Subject: Re: vm.bufmem_hiwater not honored (found trigger)
To: Arto Selonen <arto+dated+1100946799.b55473dbc43f5917@selonen.org>
From: Thor Lancelot Simon <tls@rek.tjls.com>
List: tech-kern
Date: 11/21/2004 17:01:19
On Sat, Nov 20, 2004 at 12:32:13PM +0200, Arto Selonen wrote:
> Hi!
>
> On Mon, 15 Nov 2004, Thor Lancelot Simon wrote:
>
> > size, I don't understand how your system got into the situation it is
> > in, at all.
> >
> > And I would very much like to.
>
> The vm.bufmem growth is triggered by /etc/daily find_core routine.
> I have three directory structures (as separate file systems) that
> hold some amount of files/data:
>
> /squid # disk cache of squid
> /cvs # anoncvs sources (src,xsrc,pkgsrc)
> /obj # build destination
Okay, I think I understand what's going on. Either one of your
filesystems has a larger blocksize than the others, or the average
directory in one takes up one or more blocks while in another it
takes up only a frag.
Either way, what happens is that the first filesystem's worth of
metadata takes you up to the high-water mark, and then, since you're
there already, vfs_bio ends up resizing existing buffers (always growing)

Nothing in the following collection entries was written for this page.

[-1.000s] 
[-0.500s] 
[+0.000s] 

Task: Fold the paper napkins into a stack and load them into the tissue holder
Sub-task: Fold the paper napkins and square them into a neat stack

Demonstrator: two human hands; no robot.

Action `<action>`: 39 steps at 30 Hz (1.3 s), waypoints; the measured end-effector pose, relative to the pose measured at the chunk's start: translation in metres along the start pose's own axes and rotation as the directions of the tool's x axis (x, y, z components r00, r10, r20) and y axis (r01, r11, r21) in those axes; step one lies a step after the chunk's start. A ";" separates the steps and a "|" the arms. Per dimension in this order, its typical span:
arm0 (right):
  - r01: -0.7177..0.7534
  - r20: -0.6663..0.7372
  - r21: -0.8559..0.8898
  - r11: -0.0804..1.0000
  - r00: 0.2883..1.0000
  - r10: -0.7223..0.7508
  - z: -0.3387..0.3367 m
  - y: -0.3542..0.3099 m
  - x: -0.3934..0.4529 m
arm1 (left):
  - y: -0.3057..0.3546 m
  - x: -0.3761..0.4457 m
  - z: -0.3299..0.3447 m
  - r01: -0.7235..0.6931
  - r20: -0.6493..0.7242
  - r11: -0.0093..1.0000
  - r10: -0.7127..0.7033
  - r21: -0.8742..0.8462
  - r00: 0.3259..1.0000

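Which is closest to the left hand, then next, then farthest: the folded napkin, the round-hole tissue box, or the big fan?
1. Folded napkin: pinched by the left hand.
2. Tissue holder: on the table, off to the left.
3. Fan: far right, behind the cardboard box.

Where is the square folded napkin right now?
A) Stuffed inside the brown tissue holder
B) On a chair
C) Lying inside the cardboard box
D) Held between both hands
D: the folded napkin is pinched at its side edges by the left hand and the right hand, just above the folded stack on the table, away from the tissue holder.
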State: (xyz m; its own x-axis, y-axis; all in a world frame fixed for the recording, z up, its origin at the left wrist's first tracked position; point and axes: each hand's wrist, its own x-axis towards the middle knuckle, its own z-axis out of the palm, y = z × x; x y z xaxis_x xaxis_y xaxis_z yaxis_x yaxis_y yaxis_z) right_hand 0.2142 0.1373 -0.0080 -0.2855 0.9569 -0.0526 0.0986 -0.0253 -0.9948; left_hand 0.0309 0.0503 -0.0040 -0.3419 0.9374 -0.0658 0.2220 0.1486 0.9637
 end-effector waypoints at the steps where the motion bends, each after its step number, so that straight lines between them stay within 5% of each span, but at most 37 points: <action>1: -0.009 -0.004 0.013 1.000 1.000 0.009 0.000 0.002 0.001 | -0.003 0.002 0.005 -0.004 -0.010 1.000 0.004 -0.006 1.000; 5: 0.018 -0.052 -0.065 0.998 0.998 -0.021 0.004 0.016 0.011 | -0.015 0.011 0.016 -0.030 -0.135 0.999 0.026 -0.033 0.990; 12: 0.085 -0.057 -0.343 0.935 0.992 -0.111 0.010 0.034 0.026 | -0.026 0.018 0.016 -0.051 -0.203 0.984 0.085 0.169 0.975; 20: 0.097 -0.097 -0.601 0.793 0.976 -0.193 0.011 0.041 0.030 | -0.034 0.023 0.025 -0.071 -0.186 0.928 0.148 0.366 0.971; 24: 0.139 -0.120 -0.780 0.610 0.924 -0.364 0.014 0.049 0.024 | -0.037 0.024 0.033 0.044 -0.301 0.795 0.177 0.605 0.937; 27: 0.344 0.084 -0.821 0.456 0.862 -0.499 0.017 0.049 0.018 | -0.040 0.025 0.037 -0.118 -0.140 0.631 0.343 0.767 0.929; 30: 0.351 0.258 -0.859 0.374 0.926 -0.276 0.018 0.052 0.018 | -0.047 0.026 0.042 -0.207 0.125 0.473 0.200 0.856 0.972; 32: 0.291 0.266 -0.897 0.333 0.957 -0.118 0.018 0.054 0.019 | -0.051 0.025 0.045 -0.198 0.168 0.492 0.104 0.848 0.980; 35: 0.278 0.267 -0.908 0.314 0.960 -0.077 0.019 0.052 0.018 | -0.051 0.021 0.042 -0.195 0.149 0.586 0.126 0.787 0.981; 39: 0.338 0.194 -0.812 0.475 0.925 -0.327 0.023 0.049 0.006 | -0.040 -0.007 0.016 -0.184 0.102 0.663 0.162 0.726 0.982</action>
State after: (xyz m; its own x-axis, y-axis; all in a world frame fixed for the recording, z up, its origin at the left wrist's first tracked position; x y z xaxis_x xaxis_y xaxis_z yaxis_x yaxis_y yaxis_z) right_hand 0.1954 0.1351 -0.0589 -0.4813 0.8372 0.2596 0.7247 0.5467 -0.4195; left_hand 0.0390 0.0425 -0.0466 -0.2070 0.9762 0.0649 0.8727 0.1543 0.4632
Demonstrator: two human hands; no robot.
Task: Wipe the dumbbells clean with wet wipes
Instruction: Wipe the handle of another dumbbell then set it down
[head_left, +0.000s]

instead of allocating new ones -- so every buffer it touches grows. Once
you're above the high-water mark, the canrelease call in allocbuf does
the wrong thing and you don't shrink any more.
Try this:
Index: vfs_bio.c
===================================================================
RCS file: /cvsroot/src/sys/kern/vfs_bio.c,v
retrieving revision 1.122.2.4
diff -c -r1.122.2.4 vfs_bio.c
*** vfs_bio.c 8 Oct 2004 03:25:15 -0000 1.122.2.4
--- vfs_bio.c 21 Nov 2004 21:56:37 -0000
***************
*** 462,467 ****
--- 462,470 ----
if (bufmem < bufmem_lowater)
return 0;
+ if (bufmem > bufmem_hiwater)
+ return bufmem - bufmem_hiwater;
+
TAILQ_FOREACH(bp, &bufqueues[BQ_AGE], b_freelist)
ninvalid += bp->b_bufsize;